Go through the data below and work out how many lines contain "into"; the answer is the number alone.

------------------------------------------------------------------------

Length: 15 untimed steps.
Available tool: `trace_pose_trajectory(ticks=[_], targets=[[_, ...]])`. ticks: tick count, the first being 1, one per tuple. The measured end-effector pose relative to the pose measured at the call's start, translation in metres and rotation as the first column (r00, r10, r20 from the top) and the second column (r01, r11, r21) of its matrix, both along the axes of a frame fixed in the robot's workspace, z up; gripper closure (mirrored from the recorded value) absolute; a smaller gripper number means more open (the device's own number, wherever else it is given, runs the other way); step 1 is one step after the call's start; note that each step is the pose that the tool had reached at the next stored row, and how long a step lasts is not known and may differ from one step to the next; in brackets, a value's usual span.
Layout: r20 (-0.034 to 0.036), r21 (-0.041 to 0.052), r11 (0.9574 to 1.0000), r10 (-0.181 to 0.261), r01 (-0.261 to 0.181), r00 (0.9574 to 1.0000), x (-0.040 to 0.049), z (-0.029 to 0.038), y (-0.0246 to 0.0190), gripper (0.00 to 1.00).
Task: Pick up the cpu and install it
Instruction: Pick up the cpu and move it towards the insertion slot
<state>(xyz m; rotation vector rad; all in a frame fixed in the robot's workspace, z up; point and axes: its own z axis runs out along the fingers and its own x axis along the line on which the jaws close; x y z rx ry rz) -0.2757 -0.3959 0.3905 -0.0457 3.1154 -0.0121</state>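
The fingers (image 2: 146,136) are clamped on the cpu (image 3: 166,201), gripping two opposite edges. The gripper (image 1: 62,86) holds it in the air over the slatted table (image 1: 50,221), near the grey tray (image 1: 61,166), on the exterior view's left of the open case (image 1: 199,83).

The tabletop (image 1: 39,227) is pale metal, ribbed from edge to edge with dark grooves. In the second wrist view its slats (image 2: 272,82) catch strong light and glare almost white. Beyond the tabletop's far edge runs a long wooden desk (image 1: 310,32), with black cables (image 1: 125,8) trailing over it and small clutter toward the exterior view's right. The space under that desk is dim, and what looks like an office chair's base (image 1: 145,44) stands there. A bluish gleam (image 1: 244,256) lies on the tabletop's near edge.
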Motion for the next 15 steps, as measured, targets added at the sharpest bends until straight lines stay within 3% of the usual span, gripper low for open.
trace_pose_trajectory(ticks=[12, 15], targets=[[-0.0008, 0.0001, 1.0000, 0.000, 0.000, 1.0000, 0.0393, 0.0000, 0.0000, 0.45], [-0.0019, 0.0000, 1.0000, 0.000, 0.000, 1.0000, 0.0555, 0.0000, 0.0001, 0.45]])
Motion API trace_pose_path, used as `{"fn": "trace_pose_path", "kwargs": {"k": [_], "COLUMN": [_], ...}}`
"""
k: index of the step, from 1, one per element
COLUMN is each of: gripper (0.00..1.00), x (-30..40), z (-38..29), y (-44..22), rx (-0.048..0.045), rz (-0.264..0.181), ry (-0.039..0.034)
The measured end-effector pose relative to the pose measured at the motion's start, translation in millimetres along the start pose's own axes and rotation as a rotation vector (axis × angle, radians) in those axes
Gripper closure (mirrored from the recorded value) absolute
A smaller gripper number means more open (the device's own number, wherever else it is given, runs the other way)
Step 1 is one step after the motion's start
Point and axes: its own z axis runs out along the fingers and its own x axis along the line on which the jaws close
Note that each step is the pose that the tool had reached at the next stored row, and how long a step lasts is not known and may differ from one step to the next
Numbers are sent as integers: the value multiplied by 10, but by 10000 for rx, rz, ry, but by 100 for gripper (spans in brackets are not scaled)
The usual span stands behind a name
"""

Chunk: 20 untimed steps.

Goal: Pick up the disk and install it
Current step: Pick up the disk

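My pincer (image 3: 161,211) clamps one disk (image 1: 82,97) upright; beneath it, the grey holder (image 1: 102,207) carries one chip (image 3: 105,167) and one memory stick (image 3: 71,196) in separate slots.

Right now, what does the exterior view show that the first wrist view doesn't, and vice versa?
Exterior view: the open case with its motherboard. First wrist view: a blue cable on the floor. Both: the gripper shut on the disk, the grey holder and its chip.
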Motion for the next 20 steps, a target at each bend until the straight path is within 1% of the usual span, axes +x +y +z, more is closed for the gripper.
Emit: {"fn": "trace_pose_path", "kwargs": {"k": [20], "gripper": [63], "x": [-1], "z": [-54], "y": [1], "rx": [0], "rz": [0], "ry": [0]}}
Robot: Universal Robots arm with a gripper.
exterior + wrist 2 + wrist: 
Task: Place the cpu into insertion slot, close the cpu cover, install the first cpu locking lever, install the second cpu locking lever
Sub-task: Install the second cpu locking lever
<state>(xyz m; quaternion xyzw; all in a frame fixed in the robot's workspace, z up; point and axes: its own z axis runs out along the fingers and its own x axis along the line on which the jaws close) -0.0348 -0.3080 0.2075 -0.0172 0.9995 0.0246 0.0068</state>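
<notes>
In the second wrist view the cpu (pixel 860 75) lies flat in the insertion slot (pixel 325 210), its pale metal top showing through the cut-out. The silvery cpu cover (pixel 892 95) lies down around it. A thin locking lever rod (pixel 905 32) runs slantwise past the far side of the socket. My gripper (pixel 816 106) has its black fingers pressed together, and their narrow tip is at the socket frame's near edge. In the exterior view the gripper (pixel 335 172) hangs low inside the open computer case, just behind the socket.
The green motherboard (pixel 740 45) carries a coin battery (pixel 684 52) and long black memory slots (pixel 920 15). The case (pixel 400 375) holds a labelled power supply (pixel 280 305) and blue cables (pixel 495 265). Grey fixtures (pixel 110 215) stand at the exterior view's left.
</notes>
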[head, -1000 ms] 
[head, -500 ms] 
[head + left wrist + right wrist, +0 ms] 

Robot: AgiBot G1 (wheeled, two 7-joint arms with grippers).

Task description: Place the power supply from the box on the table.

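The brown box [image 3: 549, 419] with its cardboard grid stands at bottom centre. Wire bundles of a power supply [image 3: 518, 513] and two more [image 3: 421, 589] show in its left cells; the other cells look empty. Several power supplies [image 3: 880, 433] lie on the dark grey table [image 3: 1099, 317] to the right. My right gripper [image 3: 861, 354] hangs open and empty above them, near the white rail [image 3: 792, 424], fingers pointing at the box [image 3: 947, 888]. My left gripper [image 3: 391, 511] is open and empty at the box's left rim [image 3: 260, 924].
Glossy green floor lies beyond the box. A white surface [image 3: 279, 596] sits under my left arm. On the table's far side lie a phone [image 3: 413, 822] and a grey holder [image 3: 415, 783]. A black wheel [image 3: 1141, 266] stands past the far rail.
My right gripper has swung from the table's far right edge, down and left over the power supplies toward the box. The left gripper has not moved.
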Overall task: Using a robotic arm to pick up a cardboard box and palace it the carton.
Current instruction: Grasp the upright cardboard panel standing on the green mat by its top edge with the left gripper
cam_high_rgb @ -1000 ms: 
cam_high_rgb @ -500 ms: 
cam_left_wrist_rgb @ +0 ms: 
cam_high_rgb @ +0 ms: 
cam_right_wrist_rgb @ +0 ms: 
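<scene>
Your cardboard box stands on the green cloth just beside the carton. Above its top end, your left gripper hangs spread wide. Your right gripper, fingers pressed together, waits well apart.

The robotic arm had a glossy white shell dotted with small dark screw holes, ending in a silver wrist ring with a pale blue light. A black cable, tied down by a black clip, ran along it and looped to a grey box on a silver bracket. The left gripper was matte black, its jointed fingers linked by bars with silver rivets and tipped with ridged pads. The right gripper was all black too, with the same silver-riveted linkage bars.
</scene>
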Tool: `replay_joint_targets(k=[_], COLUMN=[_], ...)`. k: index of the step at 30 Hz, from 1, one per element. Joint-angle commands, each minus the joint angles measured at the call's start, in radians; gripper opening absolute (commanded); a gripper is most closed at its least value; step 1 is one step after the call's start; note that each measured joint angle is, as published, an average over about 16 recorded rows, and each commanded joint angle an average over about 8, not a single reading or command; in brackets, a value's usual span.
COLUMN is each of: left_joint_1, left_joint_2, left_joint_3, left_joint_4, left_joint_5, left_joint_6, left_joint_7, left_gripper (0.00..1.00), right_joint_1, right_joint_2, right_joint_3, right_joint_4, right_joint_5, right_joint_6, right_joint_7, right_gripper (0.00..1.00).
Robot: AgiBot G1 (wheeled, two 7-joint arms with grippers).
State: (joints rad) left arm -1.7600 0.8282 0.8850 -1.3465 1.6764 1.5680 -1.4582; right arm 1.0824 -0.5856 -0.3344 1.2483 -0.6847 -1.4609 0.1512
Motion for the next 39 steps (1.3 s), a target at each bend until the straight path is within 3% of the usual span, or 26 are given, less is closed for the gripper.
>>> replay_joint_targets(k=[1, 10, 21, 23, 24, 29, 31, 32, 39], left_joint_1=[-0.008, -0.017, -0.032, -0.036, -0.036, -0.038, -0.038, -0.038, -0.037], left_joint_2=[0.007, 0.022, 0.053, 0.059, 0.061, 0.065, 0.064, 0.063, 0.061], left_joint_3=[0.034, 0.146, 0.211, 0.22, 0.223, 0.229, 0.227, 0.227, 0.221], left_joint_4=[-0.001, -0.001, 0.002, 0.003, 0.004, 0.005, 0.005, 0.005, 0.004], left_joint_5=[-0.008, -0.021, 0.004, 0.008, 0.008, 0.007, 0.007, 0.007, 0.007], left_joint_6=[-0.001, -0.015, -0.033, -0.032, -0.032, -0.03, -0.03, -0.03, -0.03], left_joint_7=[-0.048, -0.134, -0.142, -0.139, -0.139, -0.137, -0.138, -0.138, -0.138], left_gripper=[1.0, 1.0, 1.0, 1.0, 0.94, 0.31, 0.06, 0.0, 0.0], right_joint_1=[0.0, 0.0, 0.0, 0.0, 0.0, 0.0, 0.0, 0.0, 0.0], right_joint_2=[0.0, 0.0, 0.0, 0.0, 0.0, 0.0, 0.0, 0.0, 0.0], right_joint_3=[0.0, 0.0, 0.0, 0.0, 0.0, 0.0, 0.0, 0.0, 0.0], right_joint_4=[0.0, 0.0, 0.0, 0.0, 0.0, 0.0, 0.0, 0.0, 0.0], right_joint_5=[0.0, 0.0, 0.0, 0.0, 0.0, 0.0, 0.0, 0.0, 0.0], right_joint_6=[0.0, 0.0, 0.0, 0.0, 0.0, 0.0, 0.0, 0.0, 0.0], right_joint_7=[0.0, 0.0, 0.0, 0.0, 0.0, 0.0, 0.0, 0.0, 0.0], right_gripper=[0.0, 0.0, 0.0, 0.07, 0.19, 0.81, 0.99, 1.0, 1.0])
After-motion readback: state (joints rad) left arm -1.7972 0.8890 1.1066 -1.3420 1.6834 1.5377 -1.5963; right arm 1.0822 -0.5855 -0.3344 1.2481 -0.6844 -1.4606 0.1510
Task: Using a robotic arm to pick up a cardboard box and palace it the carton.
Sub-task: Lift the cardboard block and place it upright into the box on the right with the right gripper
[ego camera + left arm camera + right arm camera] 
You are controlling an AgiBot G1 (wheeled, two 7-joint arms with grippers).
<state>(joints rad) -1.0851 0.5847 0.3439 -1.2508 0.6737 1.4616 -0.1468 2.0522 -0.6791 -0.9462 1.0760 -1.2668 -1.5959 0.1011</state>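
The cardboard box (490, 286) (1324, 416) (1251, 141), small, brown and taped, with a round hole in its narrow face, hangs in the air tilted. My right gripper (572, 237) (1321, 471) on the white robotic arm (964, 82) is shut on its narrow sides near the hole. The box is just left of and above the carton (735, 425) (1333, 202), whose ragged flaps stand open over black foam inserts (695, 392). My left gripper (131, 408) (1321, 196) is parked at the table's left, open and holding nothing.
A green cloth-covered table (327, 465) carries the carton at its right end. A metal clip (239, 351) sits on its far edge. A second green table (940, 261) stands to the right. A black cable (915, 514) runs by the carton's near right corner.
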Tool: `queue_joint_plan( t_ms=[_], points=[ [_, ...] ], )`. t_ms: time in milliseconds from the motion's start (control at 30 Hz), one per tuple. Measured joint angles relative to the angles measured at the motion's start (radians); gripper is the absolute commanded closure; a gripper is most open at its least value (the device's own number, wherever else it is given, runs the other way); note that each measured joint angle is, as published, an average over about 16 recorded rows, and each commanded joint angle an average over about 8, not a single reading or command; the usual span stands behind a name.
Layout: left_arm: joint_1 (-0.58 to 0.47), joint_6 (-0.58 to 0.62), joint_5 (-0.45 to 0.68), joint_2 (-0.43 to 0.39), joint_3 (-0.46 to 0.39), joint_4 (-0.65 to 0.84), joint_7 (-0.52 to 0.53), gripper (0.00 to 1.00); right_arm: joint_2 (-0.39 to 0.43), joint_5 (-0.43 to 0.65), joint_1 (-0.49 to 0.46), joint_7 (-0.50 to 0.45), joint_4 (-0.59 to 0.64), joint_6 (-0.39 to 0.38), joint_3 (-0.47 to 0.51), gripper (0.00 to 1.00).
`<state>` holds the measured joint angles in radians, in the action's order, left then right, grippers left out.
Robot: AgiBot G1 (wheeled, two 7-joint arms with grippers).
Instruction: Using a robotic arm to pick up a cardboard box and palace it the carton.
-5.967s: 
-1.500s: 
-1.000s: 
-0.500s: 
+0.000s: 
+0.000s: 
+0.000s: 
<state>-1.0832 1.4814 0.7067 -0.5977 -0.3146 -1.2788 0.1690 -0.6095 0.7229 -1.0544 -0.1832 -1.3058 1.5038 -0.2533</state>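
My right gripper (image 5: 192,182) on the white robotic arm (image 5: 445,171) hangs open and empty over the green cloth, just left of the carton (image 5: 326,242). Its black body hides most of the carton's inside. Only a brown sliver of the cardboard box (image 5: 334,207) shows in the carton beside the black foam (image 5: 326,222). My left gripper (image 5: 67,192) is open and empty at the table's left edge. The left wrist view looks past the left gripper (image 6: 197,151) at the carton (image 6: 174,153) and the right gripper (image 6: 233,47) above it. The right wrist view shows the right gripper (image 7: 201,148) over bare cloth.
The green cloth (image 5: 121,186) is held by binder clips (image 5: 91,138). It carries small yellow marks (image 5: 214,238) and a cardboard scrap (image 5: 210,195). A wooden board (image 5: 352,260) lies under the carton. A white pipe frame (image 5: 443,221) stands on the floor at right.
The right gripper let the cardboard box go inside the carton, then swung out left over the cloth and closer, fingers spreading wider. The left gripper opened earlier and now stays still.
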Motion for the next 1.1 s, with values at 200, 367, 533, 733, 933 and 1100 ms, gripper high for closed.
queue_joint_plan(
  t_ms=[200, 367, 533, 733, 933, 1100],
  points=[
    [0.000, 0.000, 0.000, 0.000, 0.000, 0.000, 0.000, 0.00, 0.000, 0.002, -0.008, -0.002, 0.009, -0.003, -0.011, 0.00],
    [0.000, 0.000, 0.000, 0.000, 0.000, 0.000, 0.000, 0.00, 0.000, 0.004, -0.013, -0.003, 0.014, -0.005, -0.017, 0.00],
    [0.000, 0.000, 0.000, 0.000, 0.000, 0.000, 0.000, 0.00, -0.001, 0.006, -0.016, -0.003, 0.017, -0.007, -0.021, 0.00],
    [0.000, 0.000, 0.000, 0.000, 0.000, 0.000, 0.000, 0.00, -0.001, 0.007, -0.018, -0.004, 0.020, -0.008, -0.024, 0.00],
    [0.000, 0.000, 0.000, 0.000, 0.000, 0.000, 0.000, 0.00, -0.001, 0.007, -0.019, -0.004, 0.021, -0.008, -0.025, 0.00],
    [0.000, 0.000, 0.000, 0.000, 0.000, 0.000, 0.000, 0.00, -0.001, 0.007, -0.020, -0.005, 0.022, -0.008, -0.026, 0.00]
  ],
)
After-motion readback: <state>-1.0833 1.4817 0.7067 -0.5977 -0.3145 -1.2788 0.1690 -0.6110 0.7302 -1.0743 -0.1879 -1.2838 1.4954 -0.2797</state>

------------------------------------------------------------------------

■ **ANSWER FOR THIS EXERCISE**
2